Last Updated: Oct 6, 2024

Background

Yoxel, Inc., a Florida corporation ("YOXEL", “us”, or “we”), provides a messaging-based email service and productivity app called Pebbles (the “Service” or “Pebbles”), designed to enable users of third party messaging platforms, i.g. Slack, (each, “Third-Party Platform”) to send, receive emails, and organize conversations. This Terms of Service document (this “Agreement”) sets forth the terms and conditions pursuant to which we will provide you, as an end user of Pebbles, with access to Pebbles. If you are an end user whose organization has invited you to use Pebbles as part of their team, your use of Pebbles is also governed by this Terms of Service document.

Acceptance

By using Pebbles or responding to any chat or message received via Pebbles, you agree to be bound by this Agreement as of that date (the “Effective Date”). YOUR ACCESS TO, AND USE OF, THE SERVICE AND YOXEL’s OBLIGATIONS WITH RESPECT THERETO ARE EXPRESSLY CONDITIONED ON YOUR ACCEPTANCE OF THIS AGREEMENT, INCLUDING ARBITRATION ON AN INDIVIDUAL BASIS IN SECTION 18.

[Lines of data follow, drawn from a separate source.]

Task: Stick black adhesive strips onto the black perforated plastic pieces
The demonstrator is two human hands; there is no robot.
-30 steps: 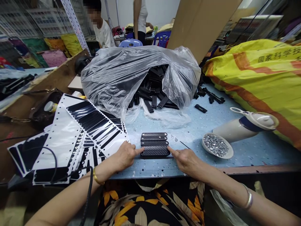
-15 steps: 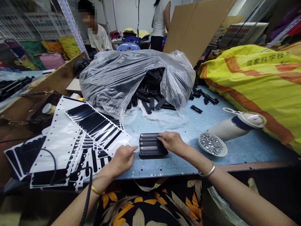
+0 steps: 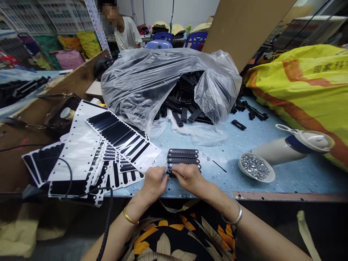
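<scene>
Several flat black bars with textured tops (image 3: 182, 151) lie in a row on the blue table, silver round spots showing at their ends. My left hand (image 3: 155, 182) is curled at the left end of the nearest bar, thumb and forefinger closed against it. My right hand (image 3: 187, 176) lies over the front of the row. Its fingertips are pinched together at that same left end, close to my left fingers. Whatever is between the right fingertips is too small or hidden to make out. A thin black strip (image 3: 219, 166) lies right of the row.
Sheets of black stickers (image 3: 119, 136) overlap at the left. A clear plastic bag (image 3: 136, 87) of black parts stands behind. On the right are a bowl of small silver pieces (image 3: 255, 166), a lying bottle (image 3: 282, 149) and a yellow sack (image 3: 304, 87). A person (image 3: 127, 32) is beyond.
Both hands have moved to the near left end of the row, the right one coming from its far side. The view has shifted; the thin black strip now shows. One person behind is out of view.
</scene>
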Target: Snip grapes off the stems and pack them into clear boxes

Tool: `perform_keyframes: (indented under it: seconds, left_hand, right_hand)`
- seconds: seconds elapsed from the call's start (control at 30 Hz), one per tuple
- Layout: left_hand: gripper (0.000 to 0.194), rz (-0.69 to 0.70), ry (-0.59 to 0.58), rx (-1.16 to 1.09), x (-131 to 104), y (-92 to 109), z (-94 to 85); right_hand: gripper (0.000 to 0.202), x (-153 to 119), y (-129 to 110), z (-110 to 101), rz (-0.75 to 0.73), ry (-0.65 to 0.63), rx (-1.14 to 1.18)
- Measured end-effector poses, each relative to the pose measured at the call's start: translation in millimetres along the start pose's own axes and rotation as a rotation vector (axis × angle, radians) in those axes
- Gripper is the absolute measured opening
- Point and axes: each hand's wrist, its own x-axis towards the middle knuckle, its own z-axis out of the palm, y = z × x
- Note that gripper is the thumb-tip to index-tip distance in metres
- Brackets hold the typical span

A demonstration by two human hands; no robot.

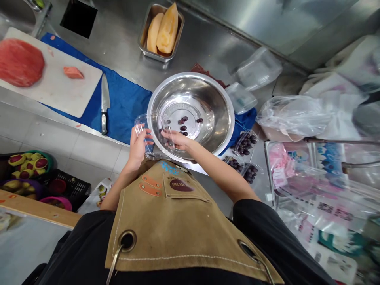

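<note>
My left hand (139, 144) grips a clear plastic container (152, 152) by its left side, tilted over the near rim of a big steel bowl (228, 118). My right hand (176, 139) is at the container, its fingers together and partly seen through the plastic. Something dark, apparently a grape, shows at the fingertips; the exact hold is hard to make out. Several dark grapes (183, 128) lie on the bowl's bottom, just beyond the right hand. The bowl rests on a blue cloth (127, 93) on the steel counter.
A knife (105, 103) lies left of the bowl, beside a white cutting board (65, 93) with red melon flesh (20, 61). Behind stands a steel tray (143, 49) with peeled yellow melon (168, 31). To the right are packed grapes (245, 143), clear tubs (258, 69) and plastic bags (292, 113).
</note>
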Motion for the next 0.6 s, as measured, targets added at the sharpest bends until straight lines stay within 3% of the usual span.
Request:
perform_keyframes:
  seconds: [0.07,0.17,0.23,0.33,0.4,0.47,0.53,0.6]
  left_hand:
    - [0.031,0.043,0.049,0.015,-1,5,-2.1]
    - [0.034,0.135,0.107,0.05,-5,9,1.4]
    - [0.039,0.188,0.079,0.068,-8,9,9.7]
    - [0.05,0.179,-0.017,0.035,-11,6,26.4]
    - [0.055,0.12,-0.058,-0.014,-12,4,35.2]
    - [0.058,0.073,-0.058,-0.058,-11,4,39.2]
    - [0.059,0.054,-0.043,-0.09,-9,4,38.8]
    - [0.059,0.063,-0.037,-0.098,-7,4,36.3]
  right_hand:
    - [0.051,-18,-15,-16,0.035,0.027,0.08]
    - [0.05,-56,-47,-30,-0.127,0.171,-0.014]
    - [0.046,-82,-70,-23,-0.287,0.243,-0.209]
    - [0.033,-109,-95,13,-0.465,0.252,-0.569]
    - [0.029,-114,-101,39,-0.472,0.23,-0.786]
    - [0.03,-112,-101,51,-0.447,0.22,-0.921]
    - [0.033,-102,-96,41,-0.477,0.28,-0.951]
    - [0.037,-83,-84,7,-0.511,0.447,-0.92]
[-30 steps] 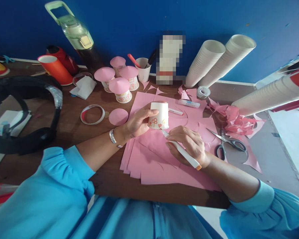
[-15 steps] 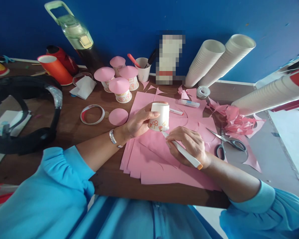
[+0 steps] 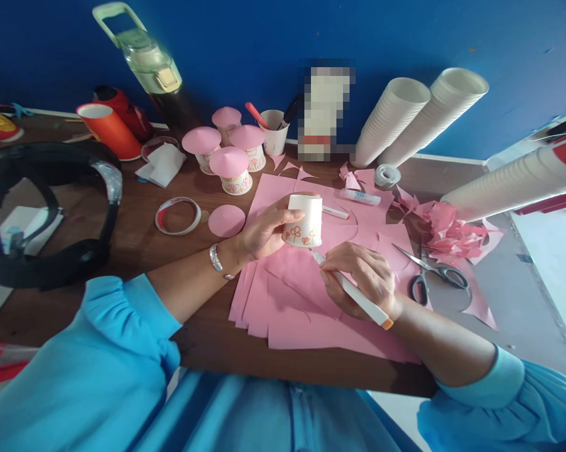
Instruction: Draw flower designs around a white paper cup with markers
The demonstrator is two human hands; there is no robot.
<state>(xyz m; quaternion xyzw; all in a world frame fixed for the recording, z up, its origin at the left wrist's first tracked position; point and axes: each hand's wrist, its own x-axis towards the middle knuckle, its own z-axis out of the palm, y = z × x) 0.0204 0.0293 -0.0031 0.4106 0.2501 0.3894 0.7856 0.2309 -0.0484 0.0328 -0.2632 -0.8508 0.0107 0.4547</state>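
Observation:
My left hand is closed around a white paper cup, thumb across its side. Orange and red flowers are drawn along the cup's wide rim, which faces down. A white marker with an orange end is gripped in my right hand, its tip just below the cup's rim. Whether the tip touches the cup I cannot tell. Pink paper sheets lie stacked beneath both hands. A capped white marker rests on them behind the cup, with a glue stick farther back.
Several decorated cups with pink cone roofs stand behind. A pink disc and tape roll lie left. Scissors and paper scraps are right. Cup stacks, a bottle and a black headband frame surround the workspace.
The marker's tip has drawn slightly away from the cup's rim as my right hand shifted right and down. My left hand keeps its hold on the cup. The whole view shifted slightly.

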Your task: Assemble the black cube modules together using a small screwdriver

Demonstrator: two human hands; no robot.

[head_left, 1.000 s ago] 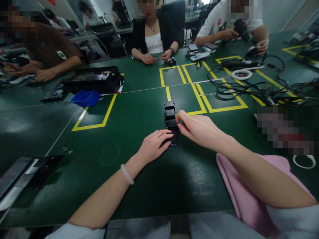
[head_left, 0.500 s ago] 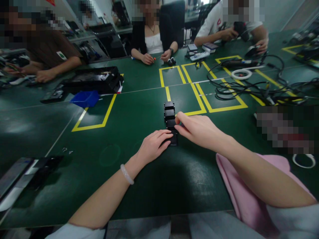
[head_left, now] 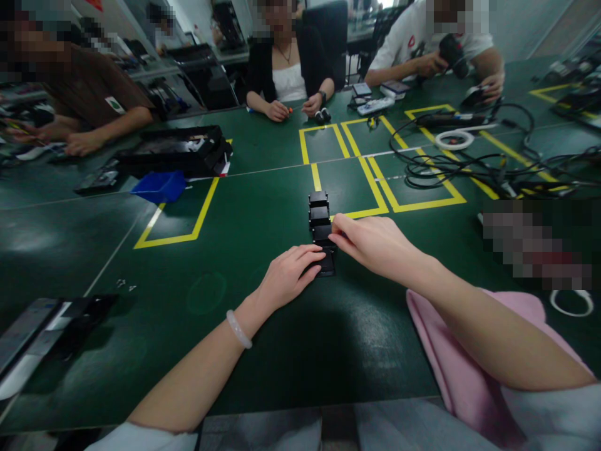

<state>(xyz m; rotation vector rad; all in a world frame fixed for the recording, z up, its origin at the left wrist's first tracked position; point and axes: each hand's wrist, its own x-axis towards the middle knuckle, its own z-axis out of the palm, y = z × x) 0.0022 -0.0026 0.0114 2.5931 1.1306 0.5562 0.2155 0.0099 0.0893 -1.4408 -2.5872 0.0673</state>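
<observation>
Head view: left hand (head_left: 292,273), fingers slightly spread, touches nearest block of black segmented part (head_left: 322,234) | right hand (head_left: 364,238), thumb and forefinger nearly together, at part's right side; grip contents indeterminable | part lies lengthwise on green table (head_left: 263,388), between hands, pink cloth (head_left: 436,326) beneath right forearm.

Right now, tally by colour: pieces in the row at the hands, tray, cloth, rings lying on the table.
Black pieces: 4
Blue tray: 1
Pink cloth: 1
White rings: 2
Total: 8
</observation>
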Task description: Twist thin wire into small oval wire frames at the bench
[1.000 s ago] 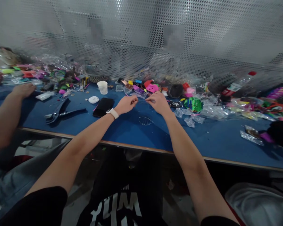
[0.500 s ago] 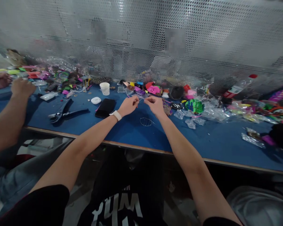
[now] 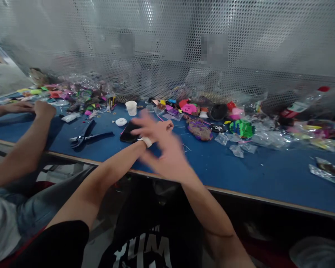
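My right hand is blurred by motion, raised over the near part of the table with its fingers spread and nothing seen in them. It crosses in front of my left hand, which wears a white band at the wrist. The left fingertips show in part, curled together; what they hold is too small to make out. Thin pale strands lie on the blue table just right of my hands. A black flat case sits beside my left wrist, partly covered.
Pliers-like cutters, a white case and a paper cup stand to the left. A brown-purple clay lump and plastic bags lie right. Another person's hands work at far left. A perforated metal panel rises behind.
My right hand has left the thin strand both hands were pinching, opened, and swung left and nearer across my left hand. The view has shifted slightly, so the table things appear further right.
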The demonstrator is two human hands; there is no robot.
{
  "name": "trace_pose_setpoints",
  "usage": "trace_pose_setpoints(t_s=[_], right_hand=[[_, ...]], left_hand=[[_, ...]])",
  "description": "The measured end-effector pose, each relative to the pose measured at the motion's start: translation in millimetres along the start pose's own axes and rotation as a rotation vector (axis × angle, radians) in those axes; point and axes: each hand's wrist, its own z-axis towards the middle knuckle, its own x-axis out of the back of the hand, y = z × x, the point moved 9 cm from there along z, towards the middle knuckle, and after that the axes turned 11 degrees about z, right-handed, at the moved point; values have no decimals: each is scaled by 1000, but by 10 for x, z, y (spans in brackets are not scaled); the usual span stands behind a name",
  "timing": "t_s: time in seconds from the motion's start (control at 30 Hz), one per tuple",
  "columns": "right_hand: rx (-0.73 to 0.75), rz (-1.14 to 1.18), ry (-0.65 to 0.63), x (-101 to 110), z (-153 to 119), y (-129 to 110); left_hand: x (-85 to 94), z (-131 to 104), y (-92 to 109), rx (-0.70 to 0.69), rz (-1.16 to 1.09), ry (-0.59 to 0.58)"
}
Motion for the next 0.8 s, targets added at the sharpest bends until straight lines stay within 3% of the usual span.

  1. Provision of the Service. During the Term and subject to the terms and conditions of this Agreement, YOXEL will use commercially reasonable efforts to provide you with access to Pebbles on a non-exclusive basis. You acknowledge and agree that we are a technology provider and are not responsible for any communications you send or receive and have no control over the content of such communications.
  2. Representations About You. As a condition to using Pebbles, you represent and warrant that: (a) you have read and understand this Agreement, (b) you are 18 years of age or older, (c) the information that you provide to us about you or your account will be current, true, accurate, supportable and complete, (d) you are not located in a country that is subject to a U.S. Government embargo, or that has been designated by the U.S. Government as a “terrorist supporting” country, and (e) you are not listed on any U.S. Government list of prohibited or restricted parties.
  3. Restrictions. Except as expressly permitted herein, you may not: (a) rent, lease, lend, sell, redistribute, or sublicense the Service; (b) modify, disassemble, de-compile, reverse engineer, or otherwise attempt to derive the source code of the Service or knowingly permit or encourage any third party to do so (except as and only to the extent that any foregoing restriction is prohibited by applicable law or to the extent as may be permitted by the licensing terms governing use of any open-sourced components included with the Service), (c) use the Service in any manner to provide service bureau, time-sharing or other computer services to third parties, (d) use the Service, or allow the transfer, transmission, export, or re-export of the Service or portion thereof in violation of any export control laws or regulations administered by any government agency, or (e) resell, distribute or otherwise transfer the Service, and code comprising the same, or any YOXEL trademark, logo or likeness. You may not use the Service for any use other than its intended use.
  4. Third-Party Platforms. In order to enable the provision of the Service, You must have one or more valid and verifiable accounts with the applicable Third-Party Platform(s) (i.g. Slack, Gmail, Office 365) and agree to abide by any terms that govern the use of such Third-Party Platforms (”Third-Party Terms"). You represent and warrant that your Third-Party Platform account(s) is in good standing and that your use of the Service will not be in violation of any applicable Third-Party Terms.
  5. Free Account. There is no charge to create an account. However, to use certain features or functionality of the Service, including transmitting a certain amount of Content (defined below) to Third-Party Platforms, you may be required to pay a fee.
  6. Ownership. Except as noted herein, YOXEL shall own and retain ownership of all right, title, and interest in and to (a) the Service, (b) any ideas, suggestions, or feedback relating to the Service (“Feedback”), (c) all and all modifications or derivative works to any of the foregoing, and (d) and all intellectual property rights embodied within any of the foregoing. You hereby irrevocably assign all of your right, title, and interest in and to any Feedback to YOXEL.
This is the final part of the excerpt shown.